Sir Ken Robinson in his Do schools Kill Creativity? TED Talk

What the hole in the wall experiment showed us, which Sir Ken Robinson reinforces, is that education should have room for exploration, being wrong, and creativity. Perhaps as much room as the other stuff we normally teach. With that in mind, how do we move away from the educational system depicted in Pink Floyd’s Another Brick in the Wall and not fall into the learnification trap? Our recent History and a particular wall can hold some answers.

Berlin Wall: Leave the kids alone – sometimes

Graffiti on the Wall of Berlin

The Wall of Berlin was a symbol of a divided world. A world torn into two different ideologies of how life should be lived. It stood tall for 30 years separating families, friends, perspectives on the economy, politics, and dreams. When it finally came down in 1991, many people felt like some important paradigms were broken along with the concrete used to build the wall. This might be true for many sectors, but it doesn’t seem to have reached education as one might wish.

The interesting thing about this wall is that, even though it symbolized segregation, rigidity, and violence, it was used by many artists as a blank canvas. Messages and beautiful designs were painted all over the Wall of Berlin. What was once a straightjacket became a stage for creativity.

We can think of our educational system as a huge building with many walls of possibilities. It extend for miles, both up and sideways. It usually separates people from what they want to achieve in life. Some of us are on the inside and others are on the other side of those walls. Many of us want to make the walls as beautiful as we can but each one of us has different ideas about what they should look like. Maybe some of us don’t have the resources like paint, paintbrushes, frames, vases, mirrors, shelves, and other things to decorate them. Perhaps we don’t have the skills to make beautiful designs, to put up a shelf with books or even to build a beautiful inner garden with a fountain.

The way I see it, we need to add more holes to the walls of this building like Sugata Mitra did. The walls need to give passage to those who want to go to the other side on their own. But leaving them alone, unsupervised the entire time won’t do the trick. As Biesta defends when he talks about learninfication, there are certain contents and roles students must learn and relationships they must create, which means we need to have a structured educational system just like a building with solid foundations and spaces.

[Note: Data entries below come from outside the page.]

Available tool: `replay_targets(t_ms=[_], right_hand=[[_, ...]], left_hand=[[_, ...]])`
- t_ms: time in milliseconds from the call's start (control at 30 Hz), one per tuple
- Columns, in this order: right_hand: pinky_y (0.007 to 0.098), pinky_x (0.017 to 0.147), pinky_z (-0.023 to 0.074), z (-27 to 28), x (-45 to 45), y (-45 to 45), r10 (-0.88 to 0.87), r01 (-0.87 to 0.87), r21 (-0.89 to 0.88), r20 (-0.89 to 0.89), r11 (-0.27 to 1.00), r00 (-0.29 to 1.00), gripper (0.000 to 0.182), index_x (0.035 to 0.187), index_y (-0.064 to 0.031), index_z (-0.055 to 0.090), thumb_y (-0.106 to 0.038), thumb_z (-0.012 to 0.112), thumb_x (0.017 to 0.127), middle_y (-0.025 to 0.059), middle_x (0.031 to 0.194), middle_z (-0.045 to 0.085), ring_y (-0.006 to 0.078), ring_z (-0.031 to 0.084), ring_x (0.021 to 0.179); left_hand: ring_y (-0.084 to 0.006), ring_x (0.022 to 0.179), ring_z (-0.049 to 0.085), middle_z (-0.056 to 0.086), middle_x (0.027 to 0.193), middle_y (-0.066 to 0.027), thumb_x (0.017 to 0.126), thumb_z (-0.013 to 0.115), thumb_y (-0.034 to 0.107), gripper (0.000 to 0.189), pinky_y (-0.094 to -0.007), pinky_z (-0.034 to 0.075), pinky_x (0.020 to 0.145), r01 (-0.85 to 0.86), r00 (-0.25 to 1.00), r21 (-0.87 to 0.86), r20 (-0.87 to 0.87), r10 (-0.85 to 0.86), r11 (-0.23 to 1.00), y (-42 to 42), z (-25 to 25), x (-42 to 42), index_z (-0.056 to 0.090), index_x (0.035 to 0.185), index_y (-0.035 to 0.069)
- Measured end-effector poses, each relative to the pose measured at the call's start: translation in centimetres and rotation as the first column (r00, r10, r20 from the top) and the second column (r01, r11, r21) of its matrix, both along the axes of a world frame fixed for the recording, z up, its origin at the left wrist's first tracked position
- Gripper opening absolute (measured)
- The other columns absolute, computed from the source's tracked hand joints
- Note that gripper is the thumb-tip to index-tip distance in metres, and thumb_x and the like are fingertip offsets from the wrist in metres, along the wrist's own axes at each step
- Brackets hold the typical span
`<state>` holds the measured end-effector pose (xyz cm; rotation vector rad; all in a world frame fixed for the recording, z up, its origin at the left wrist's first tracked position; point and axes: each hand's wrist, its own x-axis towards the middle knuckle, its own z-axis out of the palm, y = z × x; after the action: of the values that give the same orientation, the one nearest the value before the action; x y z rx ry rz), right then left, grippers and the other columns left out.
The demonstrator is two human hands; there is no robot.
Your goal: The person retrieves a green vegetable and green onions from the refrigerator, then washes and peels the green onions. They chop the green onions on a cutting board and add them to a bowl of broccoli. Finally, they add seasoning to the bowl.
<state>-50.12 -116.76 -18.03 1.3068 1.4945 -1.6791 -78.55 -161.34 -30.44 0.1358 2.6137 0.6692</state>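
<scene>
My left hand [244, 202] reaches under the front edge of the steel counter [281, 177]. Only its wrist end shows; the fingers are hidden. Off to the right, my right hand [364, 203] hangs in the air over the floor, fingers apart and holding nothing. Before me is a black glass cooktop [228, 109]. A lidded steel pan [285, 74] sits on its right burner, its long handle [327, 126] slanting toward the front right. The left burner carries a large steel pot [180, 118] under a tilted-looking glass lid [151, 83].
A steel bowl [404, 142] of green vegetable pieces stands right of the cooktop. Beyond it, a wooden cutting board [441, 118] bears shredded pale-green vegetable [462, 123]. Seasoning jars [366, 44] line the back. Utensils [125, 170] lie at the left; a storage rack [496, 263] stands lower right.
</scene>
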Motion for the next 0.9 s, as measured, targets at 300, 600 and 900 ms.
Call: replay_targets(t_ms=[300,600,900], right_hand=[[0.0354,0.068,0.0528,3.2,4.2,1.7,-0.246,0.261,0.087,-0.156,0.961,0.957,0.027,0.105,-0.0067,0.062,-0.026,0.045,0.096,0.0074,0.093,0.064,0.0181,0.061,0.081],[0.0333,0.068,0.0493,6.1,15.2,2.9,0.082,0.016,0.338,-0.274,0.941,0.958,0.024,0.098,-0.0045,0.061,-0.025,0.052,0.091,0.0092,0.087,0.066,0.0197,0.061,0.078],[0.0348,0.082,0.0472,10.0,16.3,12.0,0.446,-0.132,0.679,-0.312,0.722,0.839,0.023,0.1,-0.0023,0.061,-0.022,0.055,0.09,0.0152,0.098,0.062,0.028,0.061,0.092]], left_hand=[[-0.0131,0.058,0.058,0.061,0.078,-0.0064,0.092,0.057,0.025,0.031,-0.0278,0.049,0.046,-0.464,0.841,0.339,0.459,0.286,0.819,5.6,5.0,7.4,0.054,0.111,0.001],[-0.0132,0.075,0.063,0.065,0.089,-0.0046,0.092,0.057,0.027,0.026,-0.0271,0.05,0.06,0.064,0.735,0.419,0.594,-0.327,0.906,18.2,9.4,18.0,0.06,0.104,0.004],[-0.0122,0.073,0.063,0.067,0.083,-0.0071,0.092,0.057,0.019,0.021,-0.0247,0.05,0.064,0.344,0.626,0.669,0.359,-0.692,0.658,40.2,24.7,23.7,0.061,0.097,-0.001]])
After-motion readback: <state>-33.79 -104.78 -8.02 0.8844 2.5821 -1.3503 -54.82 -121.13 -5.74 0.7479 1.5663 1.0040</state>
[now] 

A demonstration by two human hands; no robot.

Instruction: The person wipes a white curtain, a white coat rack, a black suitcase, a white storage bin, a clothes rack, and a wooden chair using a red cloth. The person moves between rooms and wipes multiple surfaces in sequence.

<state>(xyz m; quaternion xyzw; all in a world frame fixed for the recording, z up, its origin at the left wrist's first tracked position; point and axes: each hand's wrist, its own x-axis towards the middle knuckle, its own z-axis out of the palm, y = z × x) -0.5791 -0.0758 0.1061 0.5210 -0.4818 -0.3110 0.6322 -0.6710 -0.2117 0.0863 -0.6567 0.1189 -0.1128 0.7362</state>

We want people to be creative thinkers and come up with interesting solutions to our walls/building problem. But we can’t completely break the barriers of subjects, age, space, and time. I don’t think that’s what Resnick proposed in his book. We need more inter- and multidisciplinarity, certainly, but we also need to offer introductory (low floor) and more advanced (high ceiling) subjects. We should offer a Painting 101 or Introduction to Geometric Figures class for those who have no idea how to get started. But we should also have lectures on building bridges and domes.

Grouping people according to age can continue as they might be have lots in common, but we can allow mixed-age groups to form and work in creative projects as well. We need to have a basic schedule for activities to help guide people who choose where to be and when but also to make sure the fundamentals become mandatory. Like in a building, everyone needs to go through the lobby and get elevators or escalators to get to certain rooms.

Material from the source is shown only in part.